Friday, March 19, 2010

Diplomacy, Chicago style?


The Israeli government's announcement of its approval for a long planned expansion of a Jewish neighborhood in Jerusalem has caused quite a stir. It went forward during a visit of U.S. Vice-President Biden intended, among other things, to focus attention on U.S. Israeli solidarity in their stand against Iran's push for nuclear weapons capability. Was the overdone U.S. government reaction to the supposed slight to the Vice-President the result of high-level diplomatic immaturity? Or was it part of a shrewdly calculated attempt to facilitate Israeli concessions that may improve the Palestinian community's perception of the Palestinian Authority's stature as indirect negotiations between Israel and Palestine begin?

However that may be, it has distracted attention from another more significant rebuff of U.S. policy. Hilary Clinton is visiting Moscow. According to a report in the online edition of the French newspaper "Le Figaro" "At the moment when the American Secretary of State was conversing with her Russian counterpart, Sergei Lavrov, the [Russian] Prime Minister [Vladimir Putin], visiting southern Russia, announced the start-up this summer of Iran's first nuclear reactor, built by the Russians in Bushehr, a city in the south of the Islamic Republic."

A good case can be made that Russia's rebuff, which merited a diplomatically restrained rap on the hand from Hilary Clinton, is far more significant than the pretended Israeli slight that got a far harsher reaction. The low level Israeli government announcement involved Israeli activity with respect to an issue on which the likely outlines of an Israeli Palestinian agreement already exist. The very high level Russian announcement involves a "fait accompli" that highlights the possibility that U.S. diplomatic efforts to forestall an Iranian nuclear weapons capability are at best already OBE, and at worst an impotent pantomime, doomed by the recalcitrance of the Russians and the Chinese.

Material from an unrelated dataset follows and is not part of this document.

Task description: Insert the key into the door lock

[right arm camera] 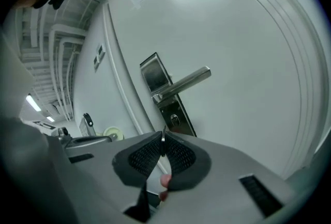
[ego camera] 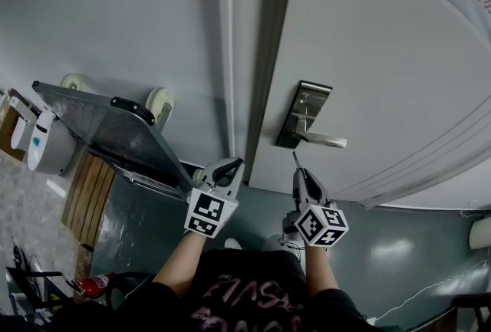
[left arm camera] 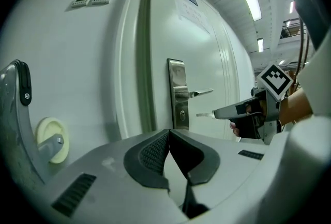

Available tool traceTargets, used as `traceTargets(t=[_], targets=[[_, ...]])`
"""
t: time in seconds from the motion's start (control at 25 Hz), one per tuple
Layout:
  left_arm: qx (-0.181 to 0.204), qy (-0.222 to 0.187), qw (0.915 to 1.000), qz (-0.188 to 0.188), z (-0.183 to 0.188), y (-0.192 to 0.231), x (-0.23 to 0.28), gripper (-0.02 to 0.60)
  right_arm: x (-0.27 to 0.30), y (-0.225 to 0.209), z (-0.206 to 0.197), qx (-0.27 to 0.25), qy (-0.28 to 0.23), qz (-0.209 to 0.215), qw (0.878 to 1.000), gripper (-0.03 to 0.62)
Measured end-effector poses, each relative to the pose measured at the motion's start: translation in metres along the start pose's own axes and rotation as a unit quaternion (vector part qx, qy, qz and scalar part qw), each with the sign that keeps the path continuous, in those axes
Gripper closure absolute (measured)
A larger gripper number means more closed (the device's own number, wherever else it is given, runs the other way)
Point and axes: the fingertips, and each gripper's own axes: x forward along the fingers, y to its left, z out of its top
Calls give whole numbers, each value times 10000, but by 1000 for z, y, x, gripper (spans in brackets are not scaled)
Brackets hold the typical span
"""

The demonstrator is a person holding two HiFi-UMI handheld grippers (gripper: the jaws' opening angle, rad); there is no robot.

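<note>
- Right gripper view: right gripper clamped on thin silver key, tip near but short of the round keyhole in the steel door lock.
- Left gripper view: left gripper closed on nothing, well apart from the lock.

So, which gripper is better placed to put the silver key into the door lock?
Right. The right gripper is shut on the silver metal key, its tip pointing at the round keyhole in the steel lock plate. The left gripper is shut on nothing, nearer the door frame.
</note>
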Motion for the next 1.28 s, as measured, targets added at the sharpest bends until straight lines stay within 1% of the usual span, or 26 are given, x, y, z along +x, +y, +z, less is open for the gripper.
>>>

Of course, it's easier for the U.S. government to bully Israel than Russia. That may explain the disproportionate reactions to these two similarly structured diplomatic slights. But since Moscow's rebuff points to the possibly insurmountable difficulties facing diplomatic efforts to prevent Iran's full development of the capacity to produce nuclear weapons, it directs attention to the alternative: direct military action. Israel took such action against Saddam Hussein's Iraq when it seemed poised to cross the nuclear weapons threshold. That was the last time the U.S. condemned an Israeli action the way it appears to be condemning the far less significant bureaucratic snafu over a routine announcement related to construction in a Jewish neighborhood in east Jerusalem. Is the U.S. government's overreaction now meant to raise the prospect of a reaction that goes beyond verbal condemnation should Israel take direct military action to stop Iran's emergence as a nuclear weapons power? Does it raise the bar of expectation in a way that vastly increases the likelihood of that reaction?

So have the Obama faction's actions in the past few days been the result of temperamental incompetence (what Jackson Diehl labeled "a fit of pique" or an even more far reaching Machiavellian calculation (than someone like Charles Krauthammer suggested)? While seeming to pressure Israel in one way, present events may implicitly confront Prime Minister Netanyahu with a far more ominous and fateful pressure: accept a fait accompli that puts Israeli in the way of destruction at the hands of Iranian nuclear weapons; or act to preempt that threat in the face of a U.S. administration that may be positioning itself to justify not merely a freeze in U.S.-Israeli relations, but an unprecedented disruption. Is this diplomacy, Chicago style?